Print exactly the lines starting at the one that contains "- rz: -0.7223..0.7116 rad" and ending at the last line of the listing below.

:: DATA SEGMENT

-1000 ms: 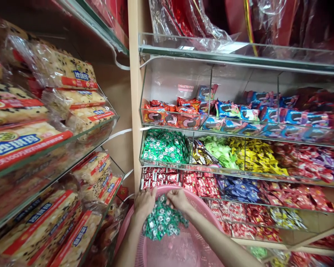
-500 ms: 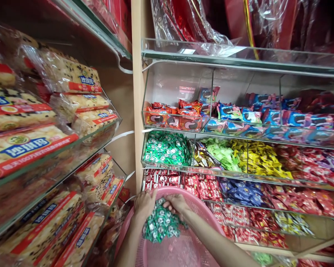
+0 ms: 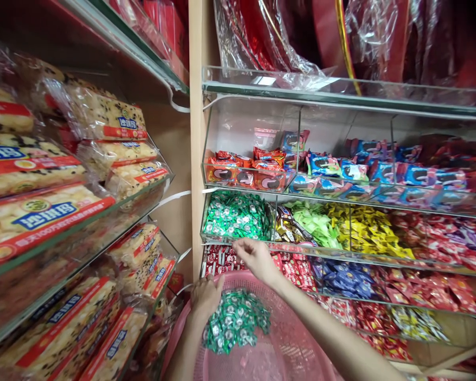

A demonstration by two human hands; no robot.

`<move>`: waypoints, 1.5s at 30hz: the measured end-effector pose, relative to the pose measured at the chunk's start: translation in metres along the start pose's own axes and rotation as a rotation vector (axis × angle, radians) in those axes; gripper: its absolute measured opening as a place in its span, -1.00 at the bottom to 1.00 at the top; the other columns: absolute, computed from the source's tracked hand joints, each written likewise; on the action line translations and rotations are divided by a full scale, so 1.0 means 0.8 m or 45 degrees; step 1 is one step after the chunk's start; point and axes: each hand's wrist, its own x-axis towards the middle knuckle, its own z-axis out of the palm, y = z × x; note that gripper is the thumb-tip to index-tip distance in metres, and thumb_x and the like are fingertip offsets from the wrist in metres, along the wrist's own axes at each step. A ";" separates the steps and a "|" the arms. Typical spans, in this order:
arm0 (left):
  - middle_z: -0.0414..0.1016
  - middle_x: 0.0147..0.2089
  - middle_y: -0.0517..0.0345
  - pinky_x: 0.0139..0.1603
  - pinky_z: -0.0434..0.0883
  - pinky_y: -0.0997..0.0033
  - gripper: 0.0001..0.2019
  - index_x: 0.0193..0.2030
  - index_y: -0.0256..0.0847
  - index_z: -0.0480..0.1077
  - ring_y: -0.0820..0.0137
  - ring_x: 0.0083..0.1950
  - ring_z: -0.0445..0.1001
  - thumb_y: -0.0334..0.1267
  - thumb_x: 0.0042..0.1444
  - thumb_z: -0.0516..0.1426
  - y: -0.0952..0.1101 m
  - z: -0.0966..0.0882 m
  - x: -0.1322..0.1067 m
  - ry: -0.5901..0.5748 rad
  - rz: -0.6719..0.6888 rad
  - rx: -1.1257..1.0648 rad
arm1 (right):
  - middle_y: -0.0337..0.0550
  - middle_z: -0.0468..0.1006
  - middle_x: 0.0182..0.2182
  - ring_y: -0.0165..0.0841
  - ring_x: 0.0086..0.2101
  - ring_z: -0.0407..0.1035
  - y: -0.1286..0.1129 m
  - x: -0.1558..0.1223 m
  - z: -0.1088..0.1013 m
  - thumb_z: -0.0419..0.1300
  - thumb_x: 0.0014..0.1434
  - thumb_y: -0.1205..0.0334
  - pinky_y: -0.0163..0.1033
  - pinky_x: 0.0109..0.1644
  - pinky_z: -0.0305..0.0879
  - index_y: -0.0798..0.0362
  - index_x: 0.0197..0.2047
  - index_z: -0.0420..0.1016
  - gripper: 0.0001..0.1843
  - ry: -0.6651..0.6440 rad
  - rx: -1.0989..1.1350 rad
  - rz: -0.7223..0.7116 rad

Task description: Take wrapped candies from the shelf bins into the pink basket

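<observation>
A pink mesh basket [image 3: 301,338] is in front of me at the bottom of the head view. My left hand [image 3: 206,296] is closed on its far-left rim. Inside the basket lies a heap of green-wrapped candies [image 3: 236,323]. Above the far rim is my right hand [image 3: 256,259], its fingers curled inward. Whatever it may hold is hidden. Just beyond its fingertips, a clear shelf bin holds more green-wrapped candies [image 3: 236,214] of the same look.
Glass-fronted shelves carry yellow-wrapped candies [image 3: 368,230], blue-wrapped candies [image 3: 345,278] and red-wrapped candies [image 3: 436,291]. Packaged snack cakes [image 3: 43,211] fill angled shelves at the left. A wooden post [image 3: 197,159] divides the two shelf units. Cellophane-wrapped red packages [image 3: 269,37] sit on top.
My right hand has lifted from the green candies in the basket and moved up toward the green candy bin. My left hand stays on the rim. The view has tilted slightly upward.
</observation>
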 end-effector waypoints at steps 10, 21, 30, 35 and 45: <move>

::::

## EXERCISE SOLUTION:
  - rz: -0.7223..0.7116 rad

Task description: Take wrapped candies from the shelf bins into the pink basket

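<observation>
A pink mesh basket [image 3: 301,338] is in front of me at the bottom of the head view. My left hand [image 3: 206,296] is closed on its far-left rim. Inside the basket lies a heap of green-wrapped candies [image 3: 236,323]. Above the far rim is my right hand [image 3: 256,259], its fingers curled inward. Whatever it may hold is hidden. Just beyond its fingertips, a clear shelf bin holds more green-wrapped candies [image 3: 236,214] of the same look.
Glass-fronted shelves carry yellow-wrapped candies [image 3: 368,230], blue-wrapped candies [image 3: 345,278] and red-wrapped candies [image 3: 436,291]. Packaged snack cakes [image 3: 43,211] fill angled shelves at the left. A wooden post [image 3: 197,159] divides the two shelf units. Cellophane-wrapped red packages [image 3: 269,37] sit on top.
My right hand has lifted from the green candies in the basket and moved up toward the green candy bin. My left hand stays on the rim. The view has tilted slightly upward.
</observation>
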 end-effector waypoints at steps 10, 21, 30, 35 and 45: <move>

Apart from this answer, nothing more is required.